11. In consequence of the above order appeal of the assessee succeeds to the extent and in the manner indicated above.
12.
--With respect I disagree with my learned brother, Mr. Sikandar Hayat Khan, as to the meaning of the term erroneous as understood by him. According to him the term means only what deviates from law. The term is not defined in the Income Tax Ordinance, 1979. It is defined in Black's Law Dictionary, Fifth Edition at page 486 as involving error; deviating from the law. A simple error, according to this definition will also be, an error whether it be deviating from law or not. As also deviating from law will be an error. So there can be two situations covered bye, the term. One of a simple error, and the other of the an error of law. Anything reflecting either can be designated as 'erroneous'. Deviation from law, therefore, will not only amount to an error according to the definition,. It will also include a common sense error, i.e. a mistake not only of law, but also of fact. The learned Brother in interpreting the term has restricted the meaning only to deviation' from law. What I understand it to mean, in addition to deviating from law, is an error of any kind the result of which in relation to an assessment may be prejudicial to be interest of revenue. In this context an error of calculation, which works to the detriment of revenue, will also be an error falling within the ambit of this term. To correct the same it will be within his right for the Inspecting Assistant Commissioner to move and set it right either by passing an order himself or directing the assessing officer to do so, after going" through the relevant formalities.
13. It can be seen that in this case there was an established history of application of gross profit rate at 20%. Throughout, this rate was applied, except in the year consideration, when deviating from the history the Income Tax Officer accepted the disclosed rate of 13.4%, without of course, any convincing reason. The fact came to light when the Commissioner carried out inspection and during the, course of the same happened to see the case. As a result of his note' to that effect, the Inspecting Assistant Commissioner later re-opened the assessment, exercising the power available to him under section 66-A of the Ordinance, 1979, where the term erroneous employed.
14. In deviating from the history, the Income Tax Officer had erred the error had worked to the prejudice of the interest of revenue because instead of 20%, the rate of 13.4% had been applied. The error in my view, had made the assessment erroneous, rendering liable to be revised. The Inspecting Assistant Commissioner therefore could step it to direct it to be re-opened. The Order passed by him is correct.
15. A difference of opinion has thus arisen between us as to the meaning of the term erroneous and the matter needs to be laid before the Chairman for referring the point to one or more Members of the Tribunal for opinion.
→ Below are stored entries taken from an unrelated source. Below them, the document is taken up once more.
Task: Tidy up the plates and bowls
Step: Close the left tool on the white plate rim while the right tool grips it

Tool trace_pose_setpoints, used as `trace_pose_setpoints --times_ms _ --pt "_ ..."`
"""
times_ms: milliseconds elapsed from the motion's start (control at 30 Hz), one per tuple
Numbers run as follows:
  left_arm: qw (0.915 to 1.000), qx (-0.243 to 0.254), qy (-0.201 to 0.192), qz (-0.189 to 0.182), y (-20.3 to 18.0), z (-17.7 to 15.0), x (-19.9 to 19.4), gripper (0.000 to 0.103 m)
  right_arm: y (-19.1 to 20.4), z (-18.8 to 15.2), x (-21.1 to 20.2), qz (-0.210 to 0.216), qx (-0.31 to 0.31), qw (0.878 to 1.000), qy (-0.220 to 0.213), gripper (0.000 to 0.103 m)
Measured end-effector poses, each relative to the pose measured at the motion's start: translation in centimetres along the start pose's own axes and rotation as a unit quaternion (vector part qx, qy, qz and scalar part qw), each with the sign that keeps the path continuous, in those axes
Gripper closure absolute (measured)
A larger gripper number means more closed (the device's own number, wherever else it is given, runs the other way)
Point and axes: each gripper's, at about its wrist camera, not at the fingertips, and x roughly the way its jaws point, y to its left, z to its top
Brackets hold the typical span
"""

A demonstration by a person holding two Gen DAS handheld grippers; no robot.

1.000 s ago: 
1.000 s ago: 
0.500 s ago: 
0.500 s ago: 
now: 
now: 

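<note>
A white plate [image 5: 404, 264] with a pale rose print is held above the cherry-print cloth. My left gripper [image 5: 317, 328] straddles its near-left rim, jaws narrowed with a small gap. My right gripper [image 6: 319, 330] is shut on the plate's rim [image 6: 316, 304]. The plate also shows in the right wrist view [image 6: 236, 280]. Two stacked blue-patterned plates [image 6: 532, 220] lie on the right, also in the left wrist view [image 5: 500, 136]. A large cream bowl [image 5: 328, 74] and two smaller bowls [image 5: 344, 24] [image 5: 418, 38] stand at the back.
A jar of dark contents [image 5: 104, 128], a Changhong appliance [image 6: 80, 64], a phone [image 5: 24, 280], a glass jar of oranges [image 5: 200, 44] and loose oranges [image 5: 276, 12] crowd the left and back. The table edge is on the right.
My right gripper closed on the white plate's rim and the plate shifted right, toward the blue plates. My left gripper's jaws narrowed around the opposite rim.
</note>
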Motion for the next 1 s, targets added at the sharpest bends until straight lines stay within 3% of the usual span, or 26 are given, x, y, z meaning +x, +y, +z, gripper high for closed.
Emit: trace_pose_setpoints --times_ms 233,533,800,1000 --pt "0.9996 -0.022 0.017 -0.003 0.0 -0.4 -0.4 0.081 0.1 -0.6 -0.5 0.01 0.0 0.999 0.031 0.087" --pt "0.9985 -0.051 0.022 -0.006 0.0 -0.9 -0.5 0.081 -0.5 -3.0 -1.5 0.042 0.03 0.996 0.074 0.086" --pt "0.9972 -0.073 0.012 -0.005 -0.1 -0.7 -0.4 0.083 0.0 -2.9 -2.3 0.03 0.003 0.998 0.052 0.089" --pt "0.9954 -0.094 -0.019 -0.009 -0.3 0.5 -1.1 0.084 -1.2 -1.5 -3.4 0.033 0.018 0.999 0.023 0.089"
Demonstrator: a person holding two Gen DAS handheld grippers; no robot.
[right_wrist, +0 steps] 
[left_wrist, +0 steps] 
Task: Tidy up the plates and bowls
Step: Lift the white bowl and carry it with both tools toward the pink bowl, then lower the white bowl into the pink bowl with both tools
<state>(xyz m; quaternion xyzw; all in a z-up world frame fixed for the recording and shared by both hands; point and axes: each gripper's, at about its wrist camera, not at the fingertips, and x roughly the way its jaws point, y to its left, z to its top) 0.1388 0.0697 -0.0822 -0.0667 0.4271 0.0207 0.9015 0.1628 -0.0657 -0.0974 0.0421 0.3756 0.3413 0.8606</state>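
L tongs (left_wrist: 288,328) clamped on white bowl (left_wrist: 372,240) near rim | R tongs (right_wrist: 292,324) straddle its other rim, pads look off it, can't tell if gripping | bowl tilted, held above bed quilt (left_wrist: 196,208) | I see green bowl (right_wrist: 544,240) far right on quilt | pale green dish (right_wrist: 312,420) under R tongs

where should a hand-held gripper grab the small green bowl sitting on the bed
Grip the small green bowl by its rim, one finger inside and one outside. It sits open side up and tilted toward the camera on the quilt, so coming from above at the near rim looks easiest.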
--In this case, there has been difference of opinion between me and the learned Judicial Member with regard to the interpretation of the word 'erroneous' as it occurs under section 66-A of the Income-tax Ordinance, 1979 and consequently the circumstances under which an assessment may be ordered to be revised by the Inspecting Assistant Commissioner at his own level or on a directive from him. Thus the following question of law which arises out of the order of the Tribunal, may kindly be referred to one or more members of the Tribunal for opinion:-
"Whether on the facts and circumstances of this case, the Inspecting Assistant Commissioner. Income Tax, acted legally to reopen the assessment already made with the prior approval of the concerned Inspecting Assistant Commissioner on the ground that it was erroneous and the prejudicial to the interest of the revenue.
.--This appeal was heard by a Division Bench of the Appellate Tribunal who differed in their view and the following question of law has been referred to me for my opinion: -
"Whether on the facts and circumstances of this case, the Inspecting Assistant Commissioner, Income Tax, acted legally to reopen the assessment already made with the prior approval of the concerned Inspecting Assistant Commissioner on the ground that it was erroneous and prejudicial to the interest of the revenue."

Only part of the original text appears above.